** DIRECTIONS FOR THIS TASK **
Here are some entries. Repeat all of them exactly.

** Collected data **
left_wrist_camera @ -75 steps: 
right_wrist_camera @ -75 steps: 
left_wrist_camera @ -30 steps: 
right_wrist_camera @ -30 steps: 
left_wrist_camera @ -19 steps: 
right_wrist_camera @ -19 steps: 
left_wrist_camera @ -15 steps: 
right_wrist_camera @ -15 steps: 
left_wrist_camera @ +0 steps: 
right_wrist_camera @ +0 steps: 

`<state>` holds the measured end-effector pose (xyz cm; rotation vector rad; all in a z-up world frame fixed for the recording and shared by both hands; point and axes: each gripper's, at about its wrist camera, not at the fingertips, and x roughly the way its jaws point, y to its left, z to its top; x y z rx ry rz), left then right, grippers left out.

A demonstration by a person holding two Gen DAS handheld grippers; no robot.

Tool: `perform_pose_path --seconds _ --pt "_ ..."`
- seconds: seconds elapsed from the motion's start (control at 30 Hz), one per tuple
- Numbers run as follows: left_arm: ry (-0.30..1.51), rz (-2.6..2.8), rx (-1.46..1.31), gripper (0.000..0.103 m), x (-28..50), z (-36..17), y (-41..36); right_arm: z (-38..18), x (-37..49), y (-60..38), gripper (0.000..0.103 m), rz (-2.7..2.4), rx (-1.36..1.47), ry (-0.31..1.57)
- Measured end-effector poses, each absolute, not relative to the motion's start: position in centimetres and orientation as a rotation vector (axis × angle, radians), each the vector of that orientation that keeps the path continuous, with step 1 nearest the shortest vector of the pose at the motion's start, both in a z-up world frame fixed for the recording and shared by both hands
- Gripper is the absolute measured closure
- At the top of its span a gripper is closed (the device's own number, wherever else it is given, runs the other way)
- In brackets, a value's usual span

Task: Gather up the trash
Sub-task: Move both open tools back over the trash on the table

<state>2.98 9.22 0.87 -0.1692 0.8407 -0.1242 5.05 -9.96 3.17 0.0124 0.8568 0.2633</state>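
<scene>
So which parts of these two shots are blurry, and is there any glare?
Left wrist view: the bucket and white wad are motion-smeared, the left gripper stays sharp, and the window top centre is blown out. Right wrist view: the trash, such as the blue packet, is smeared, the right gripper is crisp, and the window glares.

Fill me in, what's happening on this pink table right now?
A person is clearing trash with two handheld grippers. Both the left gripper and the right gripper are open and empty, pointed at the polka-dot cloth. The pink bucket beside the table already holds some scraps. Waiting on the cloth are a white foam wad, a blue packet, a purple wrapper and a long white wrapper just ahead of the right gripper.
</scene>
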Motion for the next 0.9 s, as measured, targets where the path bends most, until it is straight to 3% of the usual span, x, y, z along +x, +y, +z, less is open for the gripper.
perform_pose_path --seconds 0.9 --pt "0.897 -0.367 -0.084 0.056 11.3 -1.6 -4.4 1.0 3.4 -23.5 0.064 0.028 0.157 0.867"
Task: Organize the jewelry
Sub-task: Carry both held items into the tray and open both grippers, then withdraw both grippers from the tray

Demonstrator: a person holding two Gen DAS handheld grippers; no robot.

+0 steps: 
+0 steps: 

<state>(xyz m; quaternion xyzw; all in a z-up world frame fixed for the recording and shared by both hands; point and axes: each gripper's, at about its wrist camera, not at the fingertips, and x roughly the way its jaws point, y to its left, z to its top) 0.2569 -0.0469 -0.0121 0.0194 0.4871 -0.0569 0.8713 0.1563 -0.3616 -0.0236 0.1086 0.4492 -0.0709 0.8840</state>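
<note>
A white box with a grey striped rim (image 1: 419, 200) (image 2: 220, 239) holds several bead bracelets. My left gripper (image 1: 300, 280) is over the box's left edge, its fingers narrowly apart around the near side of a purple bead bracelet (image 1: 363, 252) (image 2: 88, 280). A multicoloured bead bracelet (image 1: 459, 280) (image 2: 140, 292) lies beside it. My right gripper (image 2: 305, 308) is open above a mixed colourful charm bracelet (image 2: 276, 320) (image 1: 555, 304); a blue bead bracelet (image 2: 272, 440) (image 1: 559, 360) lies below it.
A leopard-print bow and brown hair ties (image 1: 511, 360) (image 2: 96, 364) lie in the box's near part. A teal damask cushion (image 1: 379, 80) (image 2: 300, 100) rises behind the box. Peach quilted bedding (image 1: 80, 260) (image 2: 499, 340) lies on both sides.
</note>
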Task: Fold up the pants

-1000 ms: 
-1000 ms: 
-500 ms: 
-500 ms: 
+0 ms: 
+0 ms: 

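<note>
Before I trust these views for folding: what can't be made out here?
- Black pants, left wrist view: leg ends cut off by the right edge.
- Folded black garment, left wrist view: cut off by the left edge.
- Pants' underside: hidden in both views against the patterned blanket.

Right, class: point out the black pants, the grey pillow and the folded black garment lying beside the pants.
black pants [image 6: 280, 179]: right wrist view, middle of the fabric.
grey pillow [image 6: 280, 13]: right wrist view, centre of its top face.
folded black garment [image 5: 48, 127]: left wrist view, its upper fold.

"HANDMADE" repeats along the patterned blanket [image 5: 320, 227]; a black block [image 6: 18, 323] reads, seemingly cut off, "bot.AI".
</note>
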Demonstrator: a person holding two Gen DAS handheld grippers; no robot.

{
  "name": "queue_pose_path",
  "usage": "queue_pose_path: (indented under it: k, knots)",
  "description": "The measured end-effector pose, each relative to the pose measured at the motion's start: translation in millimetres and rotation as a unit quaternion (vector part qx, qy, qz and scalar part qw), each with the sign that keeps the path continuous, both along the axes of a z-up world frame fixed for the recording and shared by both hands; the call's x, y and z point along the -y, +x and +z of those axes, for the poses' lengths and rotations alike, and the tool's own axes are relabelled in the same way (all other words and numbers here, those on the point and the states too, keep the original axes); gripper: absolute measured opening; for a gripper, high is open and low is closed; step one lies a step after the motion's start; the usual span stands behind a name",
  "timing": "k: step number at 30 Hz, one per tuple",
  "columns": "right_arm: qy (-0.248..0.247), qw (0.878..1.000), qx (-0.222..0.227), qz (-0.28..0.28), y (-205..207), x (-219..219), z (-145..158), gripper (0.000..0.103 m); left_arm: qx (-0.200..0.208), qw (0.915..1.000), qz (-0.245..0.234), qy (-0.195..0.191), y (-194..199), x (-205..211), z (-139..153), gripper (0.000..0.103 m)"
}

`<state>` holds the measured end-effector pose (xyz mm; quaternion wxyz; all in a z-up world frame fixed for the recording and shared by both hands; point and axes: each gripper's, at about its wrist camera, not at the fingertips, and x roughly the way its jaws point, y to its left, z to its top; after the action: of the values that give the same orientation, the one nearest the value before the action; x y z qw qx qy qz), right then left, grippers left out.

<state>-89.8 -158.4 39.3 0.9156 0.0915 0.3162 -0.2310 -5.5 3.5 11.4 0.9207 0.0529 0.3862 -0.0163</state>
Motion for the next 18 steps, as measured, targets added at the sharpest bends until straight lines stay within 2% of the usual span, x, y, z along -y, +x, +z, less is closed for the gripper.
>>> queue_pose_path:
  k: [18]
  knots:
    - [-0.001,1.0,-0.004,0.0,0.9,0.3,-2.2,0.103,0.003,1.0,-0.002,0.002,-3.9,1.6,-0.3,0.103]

** WRITTEN ANSWER **
left_wrist_camera @ -75 steps: 
right_wrist_camera @ -75 steps: 
left_wrist_camera @ -30 steps: 
right_wrist_camera @ -30 steps: 
left_wrist_camera @ -19 steps: 
right_wrist_camera @ -19 steps: 
left_wrist_camera @ -15 steps: 
right_wrist_camera @ -15 steps: 
left_wrist_camera @ +0 steps: 
right_wrist_camera @ +0 steps: 

`<state>` holds the measured end-effector pose (xyz cm; rotation vector rad; all in a z-up world frame fixed for the recording and shared by both hands; point and axes: each gripper's, at about its wrist camera, not at the fingertips, and x roughly the way its jaws point, y to its left, z to its top; x y z rx ry rz), left then right, grippers left out.

A demonstration by a person holding two Gen DAS handheld grippers; no robot.

Tool: `perform_pose_path --seconds _ --pt "_ ..."`
- seconds: seconds elapsed from the motion's start (control at 30 Hz), one per tuple
- Numbers run as follows: left_arm: ry (-0.30..1.51), rz (-2.6..2.8), rx (-1.46..1.31), gripper (0.000..0.103 m), x (-28..50), z (-36..17), y (-41..36); right_arm: z (-38..18), x (-37..49), y (-60..38), gripper (0.000..0.103 m), rz (-2.7..2.4), rx (-1.36..1.47), ry (-0.31..1.57)
- Measured end-effector poses, each absolute, not relative to the motion's start: position in centimetres and orientation as a rotation vector (axis × angle, radians), each the vector of that orientation that keeps the path continuous, with step 1 nearest the shortest vector of the pose at the motion's start, both in a z-up world frame fixed for the recording and shared by both hands
- Gripper is the absolute measured closure
- At the top of its span a gripper is closed (the device's own number, wherever else it is given, runs the other way)
- In brackets, a value's usual span

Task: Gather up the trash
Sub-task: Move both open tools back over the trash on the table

<state>2.98 9.22 0.87 -0.1692 0.8407 -0.1242 5.05 -9.96 3.17 0.0124 0.8568 0.2633</state>
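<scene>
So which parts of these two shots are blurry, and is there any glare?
Left wrist view: the bucket and white wad are motion-smeared, the left gripper stays sharp, and the window top centre is blown out. Right wrist view: the trash, such as the blue packet, is smeared, the right gripper is crisp, and the window glares.

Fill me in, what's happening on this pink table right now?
A person is clearing trash with two handheld grippers. Both the left gripper and the right gripper are open and empty, pointed at the polka-dot cloth. The pink bucket beside the table already holds some scraps. Waiting on the cloth are a white foam wad, a blue packet, a purple wrapper and a long white wrapper just ahead of the right gripper.
</scene>
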Motion for the next 0.9 s, as measured, targets where the path bends most, until it is straight to 3% of the usual span, x, y, z along +x, +y, +z, less is open for the gripper.
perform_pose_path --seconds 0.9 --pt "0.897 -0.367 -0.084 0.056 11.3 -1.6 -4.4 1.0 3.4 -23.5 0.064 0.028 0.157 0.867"
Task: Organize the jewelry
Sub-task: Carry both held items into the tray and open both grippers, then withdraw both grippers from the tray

Demonstrator: a person holding two Gen DAS handheld grippers; no robot.

+0 steps: 
+0 steps: 

<state>(xyz m; quaternion xyzw; all in a z-up world frame fixed for the recording and shared by both hands; point and axes: each gripper's, at about its wrist camera, not at the fingertips, and x roughly the way its jaws point, y to its left, z to its top) 0.2569 -0.0469 -0.0121 0.0194 0.4871 -0.0569 0.8713 0.1563 -0.3616 -0.0236 0.1086 0.4492 -0.0709 0.8840</state>
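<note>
A white box with a grey striped rim (image 1: 419, 200) (image 2: 220, 239) holds several bead bracelets. My left gripper (image 1: 300, 280) is over the box's left edge, its fingers narrowly apart around the near side of a purple bead bracelet (image 1: 363, 252) (image 2: 88, 280). A multicoloured bead bracelet (image 1: 459, 280) (image 2: 140, 292) lies beside it. My right gripper (image 2: 305, 308) is open above a mixed colourful charm bracelet (image 2: 276, 320) (image 1: 555, 304); a blue bead bracelet (image 2: 272, 440) (image 1: 559, 360) lies below it.
A leopard-print bow and brown hair ties (image 1: 511, 360) (image 2: 96, 364) lie in the box's near part. A teal damask cushion (image 1: 379, 80) (image 2: 300, 100) rises behind the box. Peach quilted bedding (image 1: 80, 260) (image 2: 499, 340) lies on both sides.
</note>
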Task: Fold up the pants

-1000 ms: 
-1000 ms: 
-500 ms: 
-500 ms: 
+0 ms: 
+0 ms: 

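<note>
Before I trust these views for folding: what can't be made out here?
- Black pants, left wrist view: leg ends cut off by the right edge.
- Folded black garment, left wrist view: cut off by the left edge.
- Pants' underside: hidden in both views against the patterned blanket.

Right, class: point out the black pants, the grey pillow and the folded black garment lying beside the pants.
black pants [image 6: 280, 179]: right wrist view, middle of the fabric.
grey pillow [image 6: 280, 13]: right wrist view, centre of its top face.
folded black garment [image 5: 48, 127]: left wrist view, its upper fold.

"HANDMADE" repeats along the patterned blanket [image 5: 320, 227]; a black block [image 6: 18, 323] reads, seemingly cut off, "bot.AI".
</note>
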Demonstrator: a person holding two Gen DAS handheld grippers; no robot.

{
  "name": "queue_pose_path",
  "usage": "queue_pose_path: (indented under it: k, knots)",
  "description": "The measured end-effector pose, each relative to the pose measured at the motion's start: translation in millimetres and rotation as a unit quaternion (vector part qx, qy, qz and scalar part qw), each with the sign that keeps the path continuous, both along the axes of a z-up world frame fixed for the recording and shared by both hands; the call's x, y and z point along the -y, +x and +z of those axes, for the poses' lengths and rotations alike, and the tool's own axes are relabelled in the same way (all other words and numbers here, those on the point and the states too, keep the original axes); gripper: absolute measured opening; for a gripper, high is open and low is closed; step one lies a step after the motion's start; the usual span stands behind a name",
  "timing": "k: step number at 30 Hz, one per tuple",
  "columns": "right_arm: qy (-0.248..0.247), qw (0.878..1.000), qx (-0.222..0.227), qz (-0.28..0.28), y (-205..207), x (-219..219), z (-145..158), gripper (0.000..0.103 m); left_arm: qx (-0.200..0.208), qw (0.915..1.000), qz (-0.245..0.234), qy (-0.195..0.191), y (-194..199), x (-205..211), z (-139..153), gripper (0.000..0.103 m)"
}

`<state>` holds the measured end-effector pose (xyz mm; quaternion wxyz; all in a z-up world frame fixed for the recording and shared by both hands; point and axes: each gripper's, at about its wrist camera, not at the fingertips, and x roughly the way its jaws point, y to its left, z to its top; after the action: of the values that give the same orientation, the one nearest the value before the action; x y z qw qx qy qz), right then left, grippers left out.

<state>-89.8 -158.4 39.3 0.9156 0.0915 0.3162 -0.2310 -5.5 3.5 11.4 0.9207 0.0529 0.3862 -0.0163</state>
Motion for the next 18 steps, as measured, targets added at the sharpest bends until straight lines stay within 2% of the usual span, x, y, z along -y, +x, +z, less is closed for the gripper.
>>> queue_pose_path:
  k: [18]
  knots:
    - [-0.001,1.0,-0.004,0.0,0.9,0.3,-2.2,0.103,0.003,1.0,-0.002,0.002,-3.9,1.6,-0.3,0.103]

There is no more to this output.